Machine code can only do what the CPU supports: arithmetic, memory access, control flow. Everything else—file I/O, networking, process creation—requires asking the kernel via system calls.

; Linux: write(1, message, 13)
mov rax, 1          ; syscall number (LINUX-SPECIFIC)
mov rdi, 1          ; fd = stdout
lea rsi, [rel msg]  ; buffer
mov rdx, 13         ; length
syscall             ; invoke kernel
 
; macOS: write(1, message, 13)  
mov rax, 0x2000004  ; syscall number (MACOS-SPECIFIC)
mov rdi, 1
lea rsi, [rel msg]
mov rdx, 13
syscall

The syscall instruction is identical. The syscall numbers differ entirely. This is why a Linux binary can’t run on macOS despite identical CPUs—the kernel interface is incompatible.

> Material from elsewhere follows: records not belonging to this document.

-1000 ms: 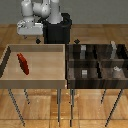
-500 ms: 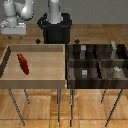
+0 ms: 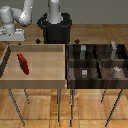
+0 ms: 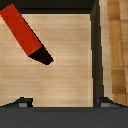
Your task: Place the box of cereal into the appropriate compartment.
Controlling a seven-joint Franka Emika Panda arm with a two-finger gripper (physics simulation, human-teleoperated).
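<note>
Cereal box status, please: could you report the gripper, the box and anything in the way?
Gripper above the light tray's rim, empty, jaw state unclear. Box of cereal lying in light tray, untouched. Nothing blocking it.

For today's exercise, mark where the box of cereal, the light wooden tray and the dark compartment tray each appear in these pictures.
box of cereal (image 3: 23, 64), exterior view, middle of its red face.
light wooden tray (image 3: 34, 83), exterior view, its near front wall.
dark compartment tray (image 3: 98, 62), exterior view, its central divider.

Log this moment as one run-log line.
phase: approach | tool: above light wooden tray, holding nothing | small flat red cereal box: in tray, ungrasped
</note>
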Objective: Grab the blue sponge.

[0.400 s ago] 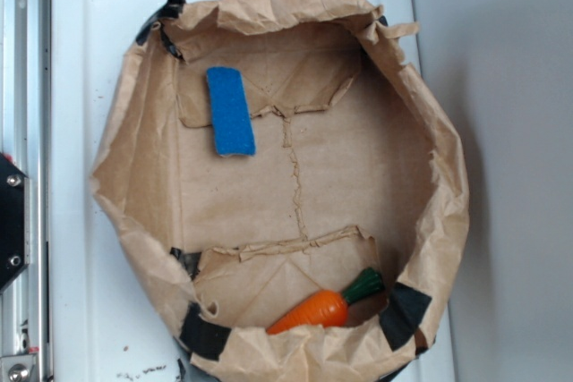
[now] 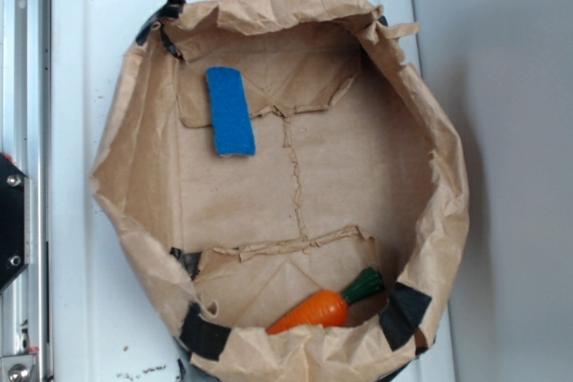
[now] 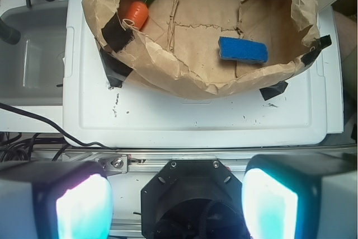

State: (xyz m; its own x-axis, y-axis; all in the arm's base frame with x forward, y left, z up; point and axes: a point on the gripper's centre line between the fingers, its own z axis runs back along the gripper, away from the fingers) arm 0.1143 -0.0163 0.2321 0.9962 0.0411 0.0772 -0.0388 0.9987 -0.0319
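One blue sponge mid-floor, hand spread

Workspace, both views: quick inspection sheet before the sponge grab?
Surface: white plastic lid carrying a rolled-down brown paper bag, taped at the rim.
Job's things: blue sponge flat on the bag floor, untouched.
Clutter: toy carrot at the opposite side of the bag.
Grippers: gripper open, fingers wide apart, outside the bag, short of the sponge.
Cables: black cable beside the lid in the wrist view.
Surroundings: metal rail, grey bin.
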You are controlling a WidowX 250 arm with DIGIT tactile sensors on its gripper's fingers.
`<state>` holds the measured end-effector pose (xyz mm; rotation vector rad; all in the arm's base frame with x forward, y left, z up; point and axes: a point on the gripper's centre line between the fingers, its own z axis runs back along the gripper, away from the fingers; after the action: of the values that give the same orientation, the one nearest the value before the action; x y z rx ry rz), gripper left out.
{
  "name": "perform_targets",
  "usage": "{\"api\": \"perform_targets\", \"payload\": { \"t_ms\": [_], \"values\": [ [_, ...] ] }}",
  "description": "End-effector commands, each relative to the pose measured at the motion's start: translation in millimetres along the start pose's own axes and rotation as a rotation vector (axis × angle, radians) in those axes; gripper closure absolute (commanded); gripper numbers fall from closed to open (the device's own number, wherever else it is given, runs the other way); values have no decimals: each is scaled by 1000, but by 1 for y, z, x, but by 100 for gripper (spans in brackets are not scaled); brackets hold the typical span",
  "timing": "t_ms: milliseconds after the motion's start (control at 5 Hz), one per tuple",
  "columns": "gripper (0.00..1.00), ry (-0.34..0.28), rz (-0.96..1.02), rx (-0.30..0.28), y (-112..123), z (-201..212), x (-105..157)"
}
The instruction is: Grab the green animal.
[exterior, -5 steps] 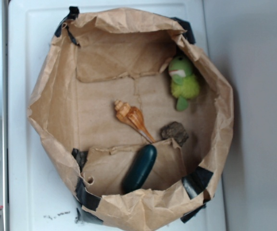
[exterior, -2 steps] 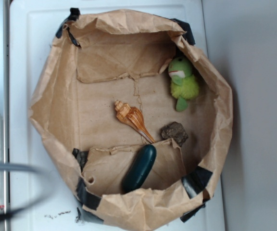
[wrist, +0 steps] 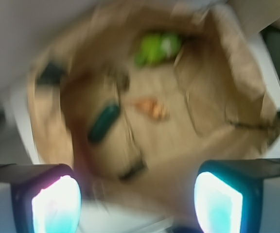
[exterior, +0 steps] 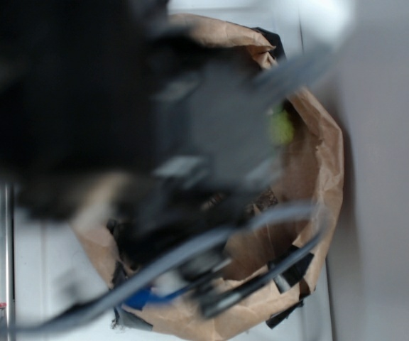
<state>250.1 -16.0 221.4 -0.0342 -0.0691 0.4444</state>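
Brown paper bin (wrist: 237,73) filling the wrist view, blurred. Lying against its far wall: the green animal (wrist: 155,47), long axis running roughly side to side, well ahead of the gripper (wrist: 137,196) and slightly right of centre. Hanging wide open, holding nothing. Needing a forward reach over the shell (wrist: 151,108).

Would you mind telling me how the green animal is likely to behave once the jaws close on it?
The green animal looks fuzzy and rounded even through the blur, so it is probably soft and will squash rather than slip. It seems small beside the bag, so likely light. It lies near the bag's wall, so a nudge might just press it against the paper.
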Motion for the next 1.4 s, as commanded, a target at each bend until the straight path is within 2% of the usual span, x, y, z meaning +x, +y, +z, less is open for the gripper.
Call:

libc abstracts this. Calling write() in C invokes a wrapper that uses the correct syscall number for your OS. “Portable C” means the abstraction is in the library, not the binary format.

Practical Exploration

Trace the full pipeline on a single function:

# Source → Assembly
echo 'int add(int a, int b) { return a + b; }' | gcc -O2 -fcf-protection=none -S -x c - -o add.s
cat add.s
 
# Assembly → Object file
gcc -c add.s -o add.o
 
# See symbol table in object file
nm add.o
 
# Extract raw machine code
objcopy -O binary -j .text add.o add.bin
xxd add.bin
 
# Compare sizes
ls -l add.o add.bin
 
# See ELF structure
readelf -SW add.o

For code with external references, relocations become visible:

cat > example.c << 'EOF'
#include <stdio.h>
int main(void) {
puts("Hello"); 
    return 0;
}
EOF
 
gcc -O2 -fcf-protection=none -c example.c -o example.o
objdump -dr example.o

The output shows relocations with placeholder bytes that the linker will patch. After linking, those zeros become real offsets pointing to resolved addresses.